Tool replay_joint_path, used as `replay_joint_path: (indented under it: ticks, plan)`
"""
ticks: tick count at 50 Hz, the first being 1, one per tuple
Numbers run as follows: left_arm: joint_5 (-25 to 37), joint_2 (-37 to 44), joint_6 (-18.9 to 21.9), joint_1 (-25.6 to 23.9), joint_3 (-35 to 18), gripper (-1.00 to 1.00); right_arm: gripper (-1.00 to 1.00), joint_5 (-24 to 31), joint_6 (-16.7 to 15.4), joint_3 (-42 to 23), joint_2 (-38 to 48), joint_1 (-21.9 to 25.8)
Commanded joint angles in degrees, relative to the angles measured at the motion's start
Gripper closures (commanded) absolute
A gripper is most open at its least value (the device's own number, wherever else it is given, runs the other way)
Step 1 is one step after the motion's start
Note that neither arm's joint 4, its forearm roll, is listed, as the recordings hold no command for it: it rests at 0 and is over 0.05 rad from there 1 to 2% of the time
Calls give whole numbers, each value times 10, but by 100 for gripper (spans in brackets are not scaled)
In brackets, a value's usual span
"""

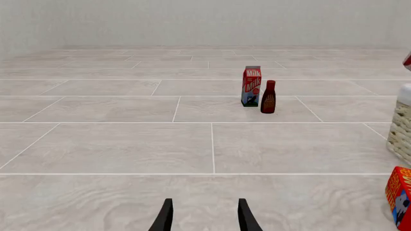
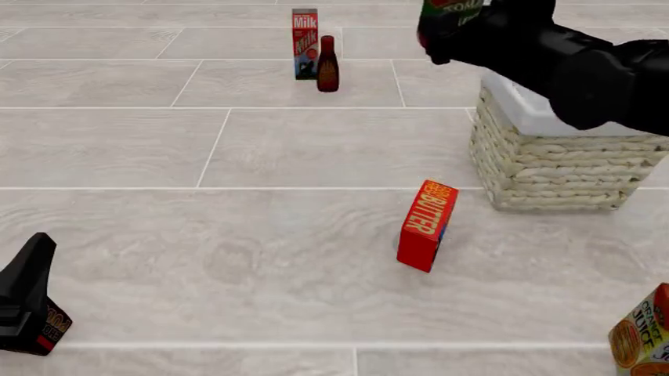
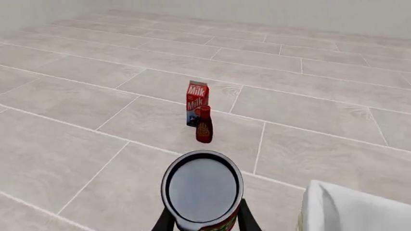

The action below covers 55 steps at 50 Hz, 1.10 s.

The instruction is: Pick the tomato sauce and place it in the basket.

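Matte black throughout, both arms. Right arm [image 2: 585, 66]: bulky, rounded housings with smooth shells. Left tool [image 2: 30, 301]: a tapered black wedge, narrowing to a blunt tip, with a small orange-and-red marking low on its side (lettering too small to read). Fingers [image 1: 164, 217] slim, flat, dark blades, slightly splayed toward their bases. Right fingers [image 3: 247, 220] likewise black and thin.

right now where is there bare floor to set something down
Wide bare patch between the left gripper, the butter box and the milk carton with its bottle. It is crowded on the right: basket, juice carton, and the right gripper holding the tomato sauce.
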Motion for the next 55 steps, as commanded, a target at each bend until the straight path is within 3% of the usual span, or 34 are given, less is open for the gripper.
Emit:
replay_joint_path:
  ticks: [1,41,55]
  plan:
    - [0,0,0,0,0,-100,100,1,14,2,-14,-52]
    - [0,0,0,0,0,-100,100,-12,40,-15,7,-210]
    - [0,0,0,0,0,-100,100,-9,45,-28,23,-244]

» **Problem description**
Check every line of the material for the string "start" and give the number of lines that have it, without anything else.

» **Your response**
2